Exercise instructions: Write out every line below again exactly as it stands, skipping each image.

*-*-*

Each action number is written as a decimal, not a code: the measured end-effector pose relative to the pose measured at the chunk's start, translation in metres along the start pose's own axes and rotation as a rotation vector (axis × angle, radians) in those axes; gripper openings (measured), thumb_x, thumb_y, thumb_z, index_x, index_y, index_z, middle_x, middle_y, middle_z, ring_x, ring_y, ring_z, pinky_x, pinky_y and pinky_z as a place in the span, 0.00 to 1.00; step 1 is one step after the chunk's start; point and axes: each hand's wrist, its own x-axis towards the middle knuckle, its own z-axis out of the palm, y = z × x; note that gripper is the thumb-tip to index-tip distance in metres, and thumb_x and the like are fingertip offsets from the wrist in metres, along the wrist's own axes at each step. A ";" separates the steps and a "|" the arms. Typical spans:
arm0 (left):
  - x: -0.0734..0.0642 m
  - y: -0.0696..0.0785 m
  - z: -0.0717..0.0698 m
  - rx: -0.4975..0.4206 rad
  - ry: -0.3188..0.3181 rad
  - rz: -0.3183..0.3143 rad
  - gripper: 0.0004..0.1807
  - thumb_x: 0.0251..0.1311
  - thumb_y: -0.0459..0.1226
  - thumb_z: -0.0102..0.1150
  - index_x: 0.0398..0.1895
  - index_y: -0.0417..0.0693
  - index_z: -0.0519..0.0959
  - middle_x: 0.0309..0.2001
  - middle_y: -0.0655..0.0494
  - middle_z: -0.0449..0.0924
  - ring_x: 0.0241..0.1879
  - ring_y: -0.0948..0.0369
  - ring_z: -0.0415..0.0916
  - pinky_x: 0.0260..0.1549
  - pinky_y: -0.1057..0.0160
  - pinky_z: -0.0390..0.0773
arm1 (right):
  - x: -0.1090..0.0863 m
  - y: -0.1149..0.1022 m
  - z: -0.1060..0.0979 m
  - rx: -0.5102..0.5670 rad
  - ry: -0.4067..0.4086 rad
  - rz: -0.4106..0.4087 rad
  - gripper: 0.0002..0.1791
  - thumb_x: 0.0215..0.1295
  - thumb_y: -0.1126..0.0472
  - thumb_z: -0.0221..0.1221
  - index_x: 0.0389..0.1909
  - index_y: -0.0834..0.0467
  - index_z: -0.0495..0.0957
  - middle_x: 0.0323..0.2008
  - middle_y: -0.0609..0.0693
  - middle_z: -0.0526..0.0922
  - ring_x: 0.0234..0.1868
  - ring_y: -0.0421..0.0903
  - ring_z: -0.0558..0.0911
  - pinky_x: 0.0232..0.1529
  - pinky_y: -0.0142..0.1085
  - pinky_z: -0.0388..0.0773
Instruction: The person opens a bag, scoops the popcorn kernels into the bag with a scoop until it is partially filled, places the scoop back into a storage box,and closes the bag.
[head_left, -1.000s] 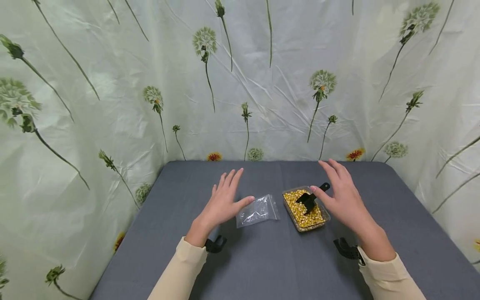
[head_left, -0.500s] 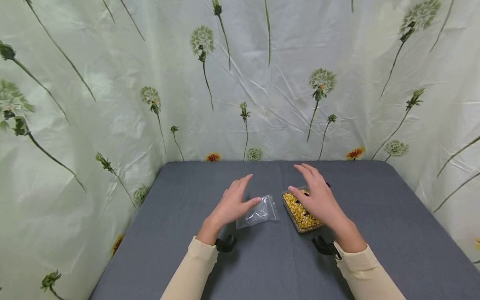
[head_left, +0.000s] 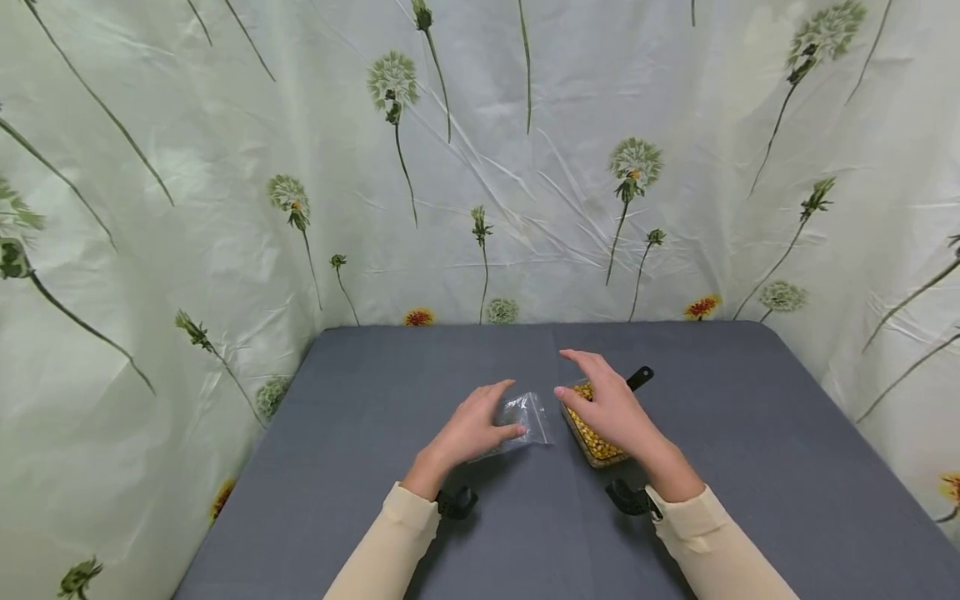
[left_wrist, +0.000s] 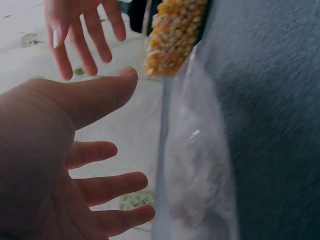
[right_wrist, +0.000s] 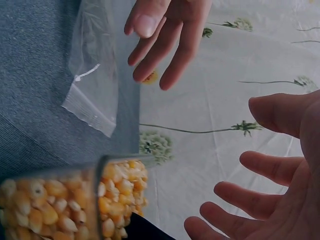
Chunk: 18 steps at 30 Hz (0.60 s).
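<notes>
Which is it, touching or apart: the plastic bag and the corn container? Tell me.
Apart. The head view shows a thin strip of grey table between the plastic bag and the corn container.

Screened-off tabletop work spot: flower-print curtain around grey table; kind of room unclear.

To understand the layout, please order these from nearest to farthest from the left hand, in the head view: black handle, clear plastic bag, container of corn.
1. Clear plastic bag: partly behind the left hand.
2. Container of corn: right of the bag, partly hidden by the right hand.
3. Black handle: farthest right, beyond the right hand.
</notes>
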 end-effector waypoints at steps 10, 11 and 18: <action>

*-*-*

Task output:
Each action number is written as a decimal, not a code: the measured end-effector pose relative to the pose measured at the chunk's start, translation in metres along the start pose's own axes and rotation as a rotation vector (axis × angle, radians) in those axes; gripper openings (measured), thumb_x, thumb_y, thumb_z, index_x, index_y, index_z, middle_x, middle_y, middle_z, ring_x, ring_y, ring_z, pinky_x, pinky_y and pinky_z as a place in the span, 0.00 to 1.00; step 1 is one step after the chunk's start; point and axes: each hand's wrist, its own x-axis towards the middle knuckle, its own z-axis out of the palm, y = z × x; note that gripper is the thumb-tip to index-tip distance in metres, and thumb_x and the like are fingertip offsets from the wrist in metres, along the wrist's own axes at each step. A ";" separates the steps and a "|" the arms. Typical spans:
arm0 (left):
  - x: -0.0734..0.0642 m
  - y: -0.0696..0.0785 m
  - z: -0.0717..0.0698 m
  - rx: -0.4975..0.4206 rad
  - ry: -0.3188..0.3181 rad
  - rz: -0.3183..0.3143 rad
  - gripper: 0.0004..0.1807
  - thumb_x: 0.0251..0.1311
  - thumb_y: -0.0459..0.1226
  - thumb_z: -0.0102..0.1150
  - index_x: 0.0398..0.1895
  - index_y: -0.0417..0.0693
  - index_z: -0.0519..0.0959
  - middle_x: 0.0309..0.2001
  - middle_y: -0.0655..0.0494
  - middle_z: -0.0449..0.0924
  - ring_x: 0.0241..0.1879
  - ring_y: -0.0948..0.0369
  - ring_z: -0.0415..0.0916
  - pinky_x: 0.0260..0.1549
  - pinky_y: -0.1057..0.0160
  - pinky_z: -0.0390..0.0773
arm1 (right):
  - x: -0.1090..0.0863 m
  - y: -0.1149..0.1022 m
  - z: -0.1060..0.0979 m
  - rx: -0.5102..0.5670 rad
  - ry: -0.4067..0.4086 rad
  - rz: -0.4106..0.4087 rad
  - gripper: 0.0002..0.1791
  - thumb_x: 0.0215..0.1295
  - thumb_y: -0.1126..0.0472
  - thumb_z: -0.0221..0.1221
  - index_x: 0.0389..0.1909
  - index_y: -0.0834..0.0467
  - index_z: -0.0495..0.0957
  - middle_x: 0.0323..0.2008
  - middle_y: -0.0609..0.0693
  - middle_z: -0.0526..0.0922
  - ring_x: 0.0234..0.1868
  - ring_y: -0.0421..0.0903
  - ring_z: -0.0558..0.0911
  - pinky_x: 0.0232..0.1529
  - pinky_y: -0.0142..0.1085
  - pinky_z: -0.0388..0.0773
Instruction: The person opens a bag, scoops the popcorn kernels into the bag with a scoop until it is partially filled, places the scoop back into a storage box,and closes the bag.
[head_left, -1.000s] 
[head_left, -0.500s] 
[head_left, +0.000s] 
[left_wrist, +0.000s] 
[right_wrist, +0.000s] 
Chunk: 18 steps at 30 Hz (0.60 s).
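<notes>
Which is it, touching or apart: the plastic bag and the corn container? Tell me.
Apart. The head view shows a thin strip of grey table between the plastic bag and the corn container.

Screened-off tabletop work spot: flower-print curtain around grey table; kind of room unclear.

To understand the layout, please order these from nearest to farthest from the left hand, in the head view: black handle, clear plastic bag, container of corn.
1. Clear plastic bag: partly behind the left hand.
2. Container of corn: right of the bag, partly hidden by the right hand.
3. Black handle: farthest right, beyond the right hand.
</notes>
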 end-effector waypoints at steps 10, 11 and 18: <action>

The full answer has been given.